[What needs to be done]:
Retyping the entries exactly is all that is required.

[Entries taken from a collection]:
##########

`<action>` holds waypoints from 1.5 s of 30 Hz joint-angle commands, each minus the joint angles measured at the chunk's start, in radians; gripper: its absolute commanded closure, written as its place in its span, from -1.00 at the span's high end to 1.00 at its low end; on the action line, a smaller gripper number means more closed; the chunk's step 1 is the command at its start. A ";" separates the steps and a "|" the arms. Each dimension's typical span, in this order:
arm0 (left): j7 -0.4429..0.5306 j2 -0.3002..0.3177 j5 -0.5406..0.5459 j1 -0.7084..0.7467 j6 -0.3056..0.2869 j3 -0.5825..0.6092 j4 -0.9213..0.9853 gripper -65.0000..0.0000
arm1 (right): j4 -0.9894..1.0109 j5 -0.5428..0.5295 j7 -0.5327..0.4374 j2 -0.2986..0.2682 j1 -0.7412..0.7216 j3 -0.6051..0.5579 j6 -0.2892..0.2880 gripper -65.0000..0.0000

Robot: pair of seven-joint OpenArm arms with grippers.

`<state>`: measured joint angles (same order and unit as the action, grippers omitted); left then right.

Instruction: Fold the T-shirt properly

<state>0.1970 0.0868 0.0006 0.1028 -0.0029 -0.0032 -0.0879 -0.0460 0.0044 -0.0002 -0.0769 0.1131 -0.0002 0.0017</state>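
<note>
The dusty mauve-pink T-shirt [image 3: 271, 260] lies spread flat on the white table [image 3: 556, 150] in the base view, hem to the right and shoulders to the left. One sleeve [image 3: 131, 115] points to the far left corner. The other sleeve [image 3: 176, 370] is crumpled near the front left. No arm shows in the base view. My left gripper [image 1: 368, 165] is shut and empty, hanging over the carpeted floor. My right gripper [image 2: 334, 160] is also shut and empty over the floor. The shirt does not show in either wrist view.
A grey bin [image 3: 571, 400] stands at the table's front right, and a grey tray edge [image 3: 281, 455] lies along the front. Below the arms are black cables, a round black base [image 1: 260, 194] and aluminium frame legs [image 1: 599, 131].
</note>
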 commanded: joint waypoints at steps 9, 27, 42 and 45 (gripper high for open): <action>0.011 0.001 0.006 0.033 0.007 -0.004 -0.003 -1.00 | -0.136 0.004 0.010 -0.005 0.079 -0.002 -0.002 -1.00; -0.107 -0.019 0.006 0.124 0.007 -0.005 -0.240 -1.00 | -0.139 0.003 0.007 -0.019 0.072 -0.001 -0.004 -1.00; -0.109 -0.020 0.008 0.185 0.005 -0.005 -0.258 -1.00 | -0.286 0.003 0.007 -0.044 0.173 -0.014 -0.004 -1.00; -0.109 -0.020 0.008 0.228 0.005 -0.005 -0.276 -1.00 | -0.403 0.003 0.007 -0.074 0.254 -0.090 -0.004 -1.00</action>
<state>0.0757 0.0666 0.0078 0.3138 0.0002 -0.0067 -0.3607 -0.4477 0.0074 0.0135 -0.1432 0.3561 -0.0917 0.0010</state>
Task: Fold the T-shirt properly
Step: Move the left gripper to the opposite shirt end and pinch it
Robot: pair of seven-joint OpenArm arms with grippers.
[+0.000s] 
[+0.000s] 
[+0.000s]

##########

[Answer section]:
`<action>` holds waypoints from 1.5 s of 30 Hz joint-angle commands, each minus the joint angles measured at the chunk's start, in radians; gripper: its absolute commanded closure, written as its place in its span, from -1.00 at the span's high end to 1.00 at its low end; on the action line, a smaller gripper number means more closed; the chunk's step 1 is the command at its start. A ";" separates the steps and a "|" the arms. Each dimension's typical span, in this order:
arm0 (left): j7 -0.4429..0.5306 j2 -0.3002..0.3177 j5 -0.5406..0.5459 j1 -0.7084..0.7467 j6 -0.3056..0.2869 j3 -0.5825..0.6092 j4 -0.9213..0.9853 gripper -65.0000..0.0000
arm1 (right): j4 -0.9894..1.0109 j5 -0.5428..0.5295 j7 -0.5327..0.4374 j2 -0.2986..0.2682 j1 -0.7412..0.7216 j3 -0.6051..0.5579 j6 -0.2892..0.2880 gripper -65.0000..0.0000

Robot: pair of seven-joint OpenArm arms with grippers.

`<state>`: measured joint angles (same order and unit as the action, grippers omitted); left then right.

Instruction: Fold the T-shirt properly

<state>0.1970 0.0868 0.0006 0.1028 -0.0029 -0.0032 -0.0879 -0.0460 0.0044 -0.0002 -0.0769 0.1131 -0.0002 0.0017</state>
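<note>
The dusty mauve-pink T-shirt [image 3: 271, 260] lies spread flat on the white table [image 3: 556, 150] in the base view, hem to the right and shoulders to the left. One sleeve [image 3: 131, 115] points to the far left corner. The other sleeve [image 3: 176, 370] is crumpled near the front left. No arm shows in the base view. My left gripper [image 1: 368, 165] is shut and empty, hanging over the carpeted floor. My right gripper [image 2: 334, 160] is also shut and empty over the floor. The shirt does not show in either wrist view.
A grey bin [image 3: 571, 400] stands at the table's front right, and a grey tray edge [image 3: 281, 455] lies along the front. Below the arms are black cables, a round black base [image 1: 260, 194] and aluminium frame legs [image 1: 599, 131].
</note>
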 commanded: joint waypoints at steps 9, 27, 42 and 45 (gripper high for open): <action>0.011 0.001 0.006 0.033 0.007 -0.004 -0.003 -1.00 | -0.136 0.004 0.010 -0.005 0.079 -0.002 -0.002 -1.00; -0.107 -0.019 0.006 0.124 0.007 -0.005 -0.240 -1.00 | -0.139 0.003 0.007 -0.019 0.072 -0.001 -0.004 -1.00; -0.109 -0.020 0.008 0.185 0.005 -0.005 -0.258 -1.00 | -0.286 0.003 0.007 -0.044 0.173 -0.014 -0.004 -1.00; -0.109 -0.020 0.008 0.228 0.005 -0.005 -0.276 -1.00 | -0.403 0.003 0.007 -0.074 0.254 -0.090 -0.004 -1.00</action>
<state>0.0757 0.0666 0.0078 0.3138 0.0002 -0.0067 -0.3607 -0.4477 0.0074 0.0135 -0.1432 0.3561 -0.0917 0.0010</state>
Task: Fold the T-shirt properly
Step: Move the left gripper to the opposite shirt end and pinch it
Robot: pair of seven-joint OpenArm arms with grippers.
[+0.000s] 
[+0.000s] 
[+0.000s]

This is the complete output for the exercise.